**About this exercise**
Keep only the lines of the data below that contain "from", and copy them.

[Provided material — start]

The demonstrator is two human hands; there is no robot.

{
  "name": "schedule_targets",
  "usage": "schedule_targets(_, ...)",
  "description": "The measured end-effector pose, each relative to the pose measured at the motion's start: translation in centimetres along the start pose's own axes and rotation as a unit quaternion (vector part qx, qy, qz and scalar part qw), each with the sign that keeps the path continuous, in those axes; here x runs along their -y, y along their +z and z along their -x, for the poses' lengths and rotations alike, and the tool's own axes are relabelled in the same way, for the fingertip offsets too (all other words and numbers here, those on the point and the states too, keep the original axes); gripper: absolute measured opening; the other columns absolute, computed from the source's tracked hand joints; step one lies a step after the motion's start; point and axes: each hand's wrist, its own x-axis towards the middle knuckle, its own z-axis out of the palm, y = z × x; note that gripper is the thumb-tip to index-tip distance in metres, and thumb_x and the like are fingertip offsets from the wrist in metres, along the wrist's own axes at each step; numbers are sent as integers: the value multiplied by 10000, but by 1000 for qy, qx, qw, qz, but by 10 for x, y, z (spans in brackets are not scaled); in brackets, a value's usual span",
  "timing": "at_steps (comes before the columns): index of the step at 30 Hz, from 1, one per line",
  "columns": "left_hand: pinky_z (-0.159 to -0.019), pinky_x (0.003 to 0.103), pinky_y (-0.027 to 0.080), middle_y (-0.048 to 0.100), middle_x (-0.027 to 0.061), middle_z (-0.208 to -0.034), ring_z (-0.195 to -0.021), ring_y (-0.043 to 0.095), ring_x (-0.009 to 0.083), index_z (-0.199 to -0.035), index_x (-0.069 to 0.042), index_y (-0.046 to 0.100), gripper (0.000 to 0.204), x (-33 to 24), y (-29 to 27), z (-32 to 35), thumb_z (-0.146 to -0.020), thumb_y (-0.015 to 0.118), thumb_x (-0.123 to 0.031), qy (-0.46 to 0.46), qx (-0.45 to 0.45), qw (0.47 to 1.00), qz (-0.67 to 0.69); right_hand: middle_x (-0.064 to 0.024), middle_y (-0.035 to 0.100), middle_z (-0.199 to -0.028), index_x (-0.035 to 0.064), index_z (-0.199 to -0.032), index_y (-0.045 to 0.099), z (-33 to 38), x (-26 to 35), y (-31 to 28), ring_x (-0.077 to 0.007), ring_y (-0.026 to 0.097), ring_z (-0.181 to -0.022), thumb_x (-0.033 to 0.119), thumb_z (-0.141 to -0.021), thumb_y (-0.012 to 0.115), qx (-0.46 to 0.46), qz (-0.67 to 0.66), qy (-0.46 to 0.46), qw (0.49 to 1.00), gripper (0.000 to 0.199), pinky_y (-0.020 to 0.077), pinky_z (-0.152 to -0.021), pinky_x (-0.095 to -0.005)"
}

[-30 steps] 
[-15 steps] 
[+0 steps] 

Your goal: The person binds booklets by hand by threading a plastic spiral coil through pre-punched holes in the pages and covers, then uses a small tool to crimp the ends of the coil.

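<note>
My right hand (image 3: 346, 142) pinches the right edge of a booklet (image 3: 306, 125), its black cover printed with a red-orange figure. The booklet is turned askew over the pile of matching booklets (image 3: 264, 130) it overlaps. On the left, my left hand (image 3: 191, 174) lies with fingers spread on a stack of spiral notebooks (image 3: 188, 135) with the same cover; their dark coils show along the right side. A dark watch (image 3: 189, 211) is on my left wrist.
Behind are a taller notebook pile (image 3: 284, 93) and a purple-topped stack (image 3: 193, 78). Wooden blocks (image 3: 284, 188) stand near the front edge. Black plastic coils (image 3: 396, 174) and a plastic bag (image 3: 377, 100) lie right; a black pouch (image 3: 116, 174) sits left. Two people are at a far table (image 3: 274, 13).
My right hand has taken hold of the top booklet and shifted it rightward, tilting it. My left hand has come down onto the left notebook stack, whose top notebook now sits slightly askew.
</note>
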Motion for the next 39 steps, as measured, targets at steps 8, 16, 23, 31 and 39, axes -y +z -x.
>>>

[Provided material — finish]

**Answer area**
  "description": "The measured end-effector pose, each relative to the pose measured at the motion's start: translation in centimetres along the start pose's own axes and rotation as a unit quaternion (vector part qx, qy, qz and scalar part qw), each with the sign that keeps the path continuous, in those axes; here x runs along their -y, y along their +z and z along their -x, for the poses' lengths and rotations alike, and the tool's own axes are relabelled in the same way, for the fingertip offsets too (all other words and numbers here, those on the point and the states too, keep the original axes); gripper: absolute measured opening; the other columns absolute, computed from the source's tracked hand joints; step one lies a step after the motion's start; point and axes: each hand's wrist, its own x-axis towards the middle knuckle, its own z-axis out of the palm, y = z × x; note that gripper is the thumb-tip to index-tip distance in metres, and thumb_x and the like are fingertip offsets from the wrist in metres, along the wrist's own axes at each step; numbers are sent as integers: the value multiplied by 10000, but by 1000 for qy, qx, qw, qz, but by 10 for x, y, z (spans in brackets are not scaled); in brackets, a value's usual span",
  "timing": "at_steps (comes before the columns): index of the step at 30 Hz, from 1, one per line",

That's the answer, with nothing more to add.